YOUR TASK:
Take the data and return it in full. Change nothing.

Content starts

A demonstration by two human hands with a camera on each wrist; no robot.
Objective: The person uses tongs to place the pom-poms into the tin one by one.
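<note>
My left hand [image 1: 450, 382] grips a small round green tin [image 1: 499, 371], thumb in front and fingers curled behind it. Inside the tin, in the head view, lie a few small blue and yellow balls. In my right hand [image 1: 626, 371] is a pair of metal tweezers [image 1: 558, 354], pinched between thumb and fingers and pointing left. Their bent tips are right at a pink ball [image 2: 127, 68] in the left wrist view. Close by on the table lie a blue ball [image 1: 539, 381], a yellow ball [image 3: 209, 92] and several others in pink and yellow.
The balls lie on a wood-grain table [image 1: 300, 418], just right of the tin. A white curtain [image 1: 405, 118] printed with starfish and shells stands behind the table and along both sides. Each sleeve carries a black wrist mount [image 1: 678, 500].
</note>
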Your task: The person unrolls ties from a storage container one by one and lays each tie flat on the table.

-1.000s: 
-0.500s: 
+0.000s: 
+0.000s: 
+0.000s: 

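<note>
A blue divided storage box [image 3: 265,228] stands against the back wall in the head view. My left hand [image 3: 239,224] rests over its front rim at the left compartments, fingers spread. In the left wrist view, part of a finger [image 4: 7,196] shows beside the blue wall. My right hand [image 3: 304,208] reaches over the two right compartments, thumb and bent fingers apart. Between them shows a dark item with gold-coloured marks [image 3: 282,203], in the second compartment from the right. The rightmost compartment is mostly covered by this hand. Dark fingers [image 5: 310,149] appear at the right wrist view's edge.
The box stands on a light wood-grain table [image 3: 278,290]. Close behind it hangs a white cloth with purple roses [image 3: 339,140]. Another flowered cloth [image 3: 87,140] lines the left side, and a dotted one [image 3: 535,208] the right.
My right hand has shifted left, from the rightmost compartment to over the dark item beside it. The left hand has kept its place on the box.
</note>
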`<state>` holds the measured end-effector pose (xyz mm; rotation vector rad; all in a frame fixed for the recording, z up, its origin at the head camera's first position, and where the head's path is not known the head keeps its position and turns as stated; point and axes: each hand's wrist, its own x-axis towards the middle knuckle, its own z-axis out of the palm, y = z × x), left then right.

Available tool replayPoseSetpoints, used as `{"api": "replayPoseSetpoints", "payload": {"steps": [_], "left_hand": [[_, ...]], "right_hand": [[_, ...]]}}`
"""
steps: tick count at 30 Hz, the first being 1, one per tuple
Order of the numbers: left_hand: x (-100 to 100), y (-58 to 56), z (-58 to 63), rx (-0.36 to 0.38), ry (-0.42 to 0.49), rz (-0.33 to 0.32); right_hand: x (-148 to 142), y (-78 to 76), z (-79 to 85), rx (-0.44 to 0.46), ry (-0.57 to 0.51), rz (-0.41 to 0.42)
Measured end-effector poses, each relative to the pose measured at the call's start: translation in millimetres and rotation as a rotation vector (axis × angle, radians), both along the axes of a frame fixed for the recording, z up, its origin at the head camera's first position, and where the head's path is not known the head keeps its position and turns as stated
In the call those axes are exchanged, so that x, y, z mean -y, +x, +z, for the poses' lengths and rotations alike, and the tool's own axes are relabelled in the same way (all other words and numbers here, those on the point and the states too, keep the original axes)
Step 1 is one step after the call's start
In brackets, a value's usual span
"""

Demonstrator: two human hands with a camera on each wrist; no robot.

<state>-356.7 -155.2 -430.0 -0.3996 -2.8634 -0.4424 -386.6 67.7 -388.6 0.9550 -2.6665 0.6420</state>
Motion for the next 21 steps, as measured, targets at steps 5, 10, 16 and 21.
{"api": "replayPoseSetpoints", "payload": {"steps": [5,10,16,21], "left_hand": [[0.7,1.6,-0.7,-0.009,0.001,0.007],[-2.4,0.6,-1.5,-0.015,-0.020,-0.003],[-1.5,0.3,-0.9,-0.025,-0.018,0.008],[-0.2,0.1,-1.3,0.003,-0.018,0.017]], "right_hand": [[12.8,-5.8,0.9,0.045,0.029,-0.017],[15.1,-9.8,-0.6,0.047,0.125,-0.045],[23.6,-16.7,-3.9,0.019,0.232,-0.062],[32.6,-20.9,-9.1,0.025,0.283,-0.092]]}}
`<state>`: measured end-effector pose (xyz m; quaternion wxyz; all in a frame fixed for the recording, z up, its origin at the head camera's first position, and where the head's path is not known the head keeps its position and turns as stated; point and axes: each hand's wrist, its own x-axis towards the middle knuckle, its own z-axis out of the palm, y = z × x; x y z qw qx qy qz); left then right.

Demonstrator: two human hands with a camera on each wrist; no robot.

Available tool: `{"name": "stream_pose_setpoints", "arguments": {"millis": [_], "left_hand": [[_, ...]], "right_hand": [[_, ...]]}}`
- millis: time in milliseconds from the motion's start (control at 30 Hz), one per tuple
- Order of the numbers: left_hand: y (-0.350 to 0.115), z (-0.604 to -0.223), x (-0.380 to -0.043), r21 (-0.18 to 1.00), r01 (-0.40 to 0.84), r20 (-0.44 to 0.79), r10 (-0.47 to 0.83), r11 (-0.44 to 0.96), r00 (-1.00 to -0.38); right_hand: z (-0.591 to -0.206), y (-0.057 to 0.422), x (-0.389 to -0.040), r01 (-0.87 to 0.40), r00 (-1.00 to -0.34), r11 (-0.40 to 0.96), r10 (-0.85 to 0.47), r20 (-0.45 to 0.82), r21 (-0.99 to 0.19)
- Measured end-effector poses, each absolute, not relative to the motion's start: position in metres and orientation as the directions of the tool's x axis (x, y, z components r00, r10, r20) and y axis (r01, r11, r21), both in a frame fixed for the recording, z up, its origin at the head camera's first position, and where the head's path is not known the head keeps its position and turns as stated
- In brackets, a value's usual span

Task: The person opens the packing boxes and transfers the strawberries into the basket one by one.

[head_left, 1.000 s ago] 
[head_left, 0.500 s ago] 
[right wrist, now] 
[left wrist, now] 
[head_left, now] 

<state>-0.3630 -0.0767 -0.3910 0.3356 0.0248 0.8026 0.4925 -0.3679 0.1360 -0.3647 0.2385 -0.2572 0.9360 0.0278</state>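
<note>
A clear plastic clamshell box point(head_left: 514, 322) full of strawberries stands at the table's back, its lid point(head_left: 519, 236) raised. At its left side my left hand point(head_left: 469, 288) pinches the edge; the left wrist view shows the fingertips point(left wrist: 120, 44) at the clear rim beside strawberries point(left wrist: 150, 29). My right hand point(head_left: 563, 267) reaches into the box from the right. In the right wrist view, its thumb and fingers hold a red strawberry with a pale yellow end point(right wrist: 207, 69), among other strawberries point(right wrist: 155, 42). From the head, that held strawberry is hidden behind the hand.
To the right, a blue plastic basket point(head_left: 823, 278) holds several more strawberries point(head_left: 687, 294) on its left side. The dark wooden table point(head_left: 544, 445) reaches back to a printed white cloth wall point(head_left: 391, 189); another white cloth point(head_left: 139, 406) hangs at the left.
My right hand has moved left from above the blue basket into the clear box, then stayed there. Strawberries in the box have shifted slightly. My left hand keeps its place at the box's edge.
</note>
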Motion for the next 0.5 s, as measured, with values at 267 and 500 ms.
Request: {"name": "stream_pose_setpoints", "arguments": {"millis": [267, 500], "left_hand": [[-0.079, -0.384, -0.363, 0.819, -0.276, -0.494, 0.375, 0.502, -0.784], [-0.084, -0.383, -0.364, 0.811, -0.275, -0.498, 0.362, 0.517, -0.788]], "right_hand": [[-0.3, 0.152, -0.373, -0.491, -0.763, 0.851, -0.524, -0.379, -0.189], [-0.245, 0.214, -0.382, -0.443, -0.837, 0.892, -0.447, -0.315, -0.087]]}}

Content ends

EXERCISE RESULT:
A demonstration by two human hands with a camera on each wrist; no robot.
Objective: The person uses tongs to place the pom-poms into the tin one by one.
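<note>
My left hand [image 1: 450, 382] grips a small round green tin [image 1: 499, 371], thumb in front and fingers curled behind it. Inside the tin, in the head view, lie a few small blue and yellow balls. In my right hand [image 1: 626, 371] is a pair of metal tweezers [image 1: 558, 354], pinched between thumb and fingers and pointing left. Their bent tips are right at a pink ball [image 2: 127, 68] in the left wrist view. Close by on the table lie a blue ball [image 1: 539, 381], a yellow ball [image 3: 209, 92] and several others in pink and yellow.
The balls lie on a wood-grain table [image 1: 300, 418], just right of the tin. A white curtain [image 1: 405, 118] printed with starfish and shells stands behind the table and along both sides. Each sleeve carries a black wrist mount [image 1: 678, 500].
</note>
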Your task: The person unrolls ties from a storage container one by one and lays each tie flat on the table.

-1.000s: 
-0.500s: 
+0.000s: 
+0.000s: 
+0.000s: 

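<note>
A blue divided storage box [image 3: 265,228] stands against the back wall in the head view. My left hand [image 3: 239,224] rests over its front rim at the left compartments, fingers spread. In the left wrist view, part of a finger [image 4: 7,196] shows beside the blue wall. My right hand [image 3: 304,208] reaches over the two right compartments, thumb and bent fingers apart. Between them shows a dark item with gold-coloured marks [image 3: 282,203], in the second compartment from the right. The rightmost compartment is mostly covered by this hand. Dark fingers [image 5: 310,149] appear at the right wrist view's edge.
The box stands on a light wood-grain table [image 3: 278,290]. Close behind it hangs a white cloth with purple roses [image 3: 339,140]. Another flowered cloth [image 3: 87,140] lines the left side, and a dotted one [image 3: 535,208] the right.
My right hand has shifted left, from the rightmost compartment to over the dark item beside it. The left hand has kept its place on the box.
</note>
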`<state>` holds the measured end-effector pose (xyz mm; rotation vector rad; all in a frame fixed for the recording, z up, its origin at the head camera's first position, and where the head's path is not known the head keeps its position and turns as stated; point and axes: each hand's wrist, its own x-axis towards the middle knuckle, its own z-axis out of the palm, y = z × x), left then right.

Available tool replayPoseSetpoints, used as `{"api": "replayPoseSetpoints", "payload": {"steps": [_], "left_hand": [[_, ...]], "right_hand": [[_, ...]]}}`
"""
steps: tick count at 30 Hz, the first being 1, one per tuple
Order of the numbers: left_hand: x (-100 to 100), y (-58 to 56), z (-58 to 63), rx (-0.36 to 0.38), ry (-0.42 to 0.49), rz (-0.33 to 0.32); right_hand: x (-148 to 142), y (-78 to 76), z (-79 to 85), rx (-0.44 to 0.46), ry (-0.57 to 0.51), rz (-0.41 to 0.42)
Measured end-effector poses, each relative to the pose measured at the call's start: translation in millimetres and rotation as a rotation vector (axis × angle, radians), both along the axes of a frame fixed for the recording, z up, its origin at the head camera's first position, and where the head's path is not known the head keeps its position and turns as stated
In the call those axes are exchanged, so that x, y, z mean -y, +x, +z, for the poses' lengths and rotations alike, and the tool's own axes are relabelled in the same way (all other words and numbers here, those on the point and the states too, keep the original axes)
Step 1 is one step after the call's start
In brackets, a value's usual span
"""

Demonstrator: two human hands with a camera on each wrist; no robot.

<state>-356.7 -155.2 -430.0 -0.3996 -2.8634 -0.4424 -386.6 67.7 -388.6 0.9550 -2.6665 0.6420</state>
Motion for the next 21 steps, as measured, targets at steps 5, 10, 16 and 21.
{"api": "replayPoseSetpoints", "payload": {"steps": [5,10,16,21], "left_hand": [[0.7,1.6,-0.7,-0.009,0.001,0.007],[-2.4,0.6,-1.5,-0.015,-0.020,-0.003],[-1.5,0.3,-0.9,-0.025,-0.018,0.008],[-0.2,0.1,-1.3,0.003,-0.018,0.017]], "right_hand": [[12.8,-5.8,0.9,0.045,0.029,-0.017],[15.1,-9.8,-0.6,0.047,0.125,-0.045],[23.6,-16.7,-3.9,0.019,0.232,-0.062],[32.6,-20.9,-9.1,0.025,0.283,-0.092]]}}
`<state>`: measured end-effector pose (xyz m; quaternion wxyz; all in a frame fixed for the recording, z up, its origin at the head camera's first position, and where the head's path is not known the head keeps its position and turns as stated; point and axes: each hand's wrist, its own x-axis towards the middle knuckle, its own z-axis out of the palm, y = z × x; x y z qw qx qy qz); left then right.

Demonstrator: two human hands with a camera on each wrist; no robot.

Available tool: `{"name": "stream_pose_setpoints", "arguments": {"millis": [_], "left_hand": [[_, ...]], "right_hand": [[_, ...]]}}`
- millis: time in milliseconds from the motion's start (control at 30 Hz), one per tuple
- Order of the numbers: left_hand: y (-0.350 to 0.115), z (-0.604 to -0.223), x (-0.380 to -0.043), r21 (-0.18 to 1.00), r01 (-0.40 to 0.84), r20 (-0.44 to 0.79), r10 (-0.47 to 0.83), r11 (-0.44 to 0.96), r00 (-1.00 to -0.38); right_hand: z (-0.591 to -0.206), y (-0.057 to 0.422), x (-0.389 to -0.040), r01 (-0.87 to 0.40), r00 (-1.00 to -0.34), r11 (-0.40 to 0.96), r10 (-0.85 to 0.47), r20 (-0.45 to 0.82), r21 (-0.99 to 0.19)
- Measured end-effector poses, each absolute, not relative to the motion's start: position in metres and orientation as the directions of the tool's x axis (x, y, z components r00, r10, r20) and y axis (r01, r11, r21), both in a frame fixed for the recording, z up, its origin at the head camera's first position, and where the head's path is not known the head keeps its position and turns as stated
- In brackets, a value's usual span

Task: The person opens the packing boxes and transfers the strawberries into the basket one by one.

[head_left, 1.000 s ago] 
[head_left, 0.500 s ago] 
[right wrist, now] 
[left wrist, now] 
[head_left, now] 

<state>-0.3630 -0.0767 -0.3910 0.3356 0.0248 0.8026 0.4925 -0.3679 0.1360 -0.3647 0.2385 -0.2572 0.9360 0.0278</state>
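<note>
A clear plastic clamshell box point(head_left: 514, 322) full of strawberries stands at the table's back, its lid point(head_left: 519, 236) raised. At its left side my left hand point(head_left: 469, 288) pinches the edge; the left wrist view shows the fingertips point(left wrist: 120, 44) at the clear rim beside strawberries point(left wrist: 150, 29). My right hand point(head_left: 563, 267) reaches into the box from the right. In the right wrist view, its thumb and fingers hold a red strawberry with a pale yellow end point(right wrist: 207, 69), among other strawberries point(right wrist: 155, 42). From the head, that held strawberry is hidden behind the hand.
To the right, a blue plastic basket point(head_left: 823, 278) holds several more strawberries point(head_left: 687, 294) on its left side. The dark wooden table point(head_left: 544, 445) reaches back to a printed white cloth wall point(head_left: 391, 189); another white cloth point(head_left: 139, 406) hangs at the left.
My right hand has moved left from above the blue basket into the clear box, then stayed there. Strawberries in the box have shifted slightly. My left hand keeps its place at the box's edge.
</note>
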Motion for the next 0.5 s, as measured, with values at 267 and 500 ms.
Request: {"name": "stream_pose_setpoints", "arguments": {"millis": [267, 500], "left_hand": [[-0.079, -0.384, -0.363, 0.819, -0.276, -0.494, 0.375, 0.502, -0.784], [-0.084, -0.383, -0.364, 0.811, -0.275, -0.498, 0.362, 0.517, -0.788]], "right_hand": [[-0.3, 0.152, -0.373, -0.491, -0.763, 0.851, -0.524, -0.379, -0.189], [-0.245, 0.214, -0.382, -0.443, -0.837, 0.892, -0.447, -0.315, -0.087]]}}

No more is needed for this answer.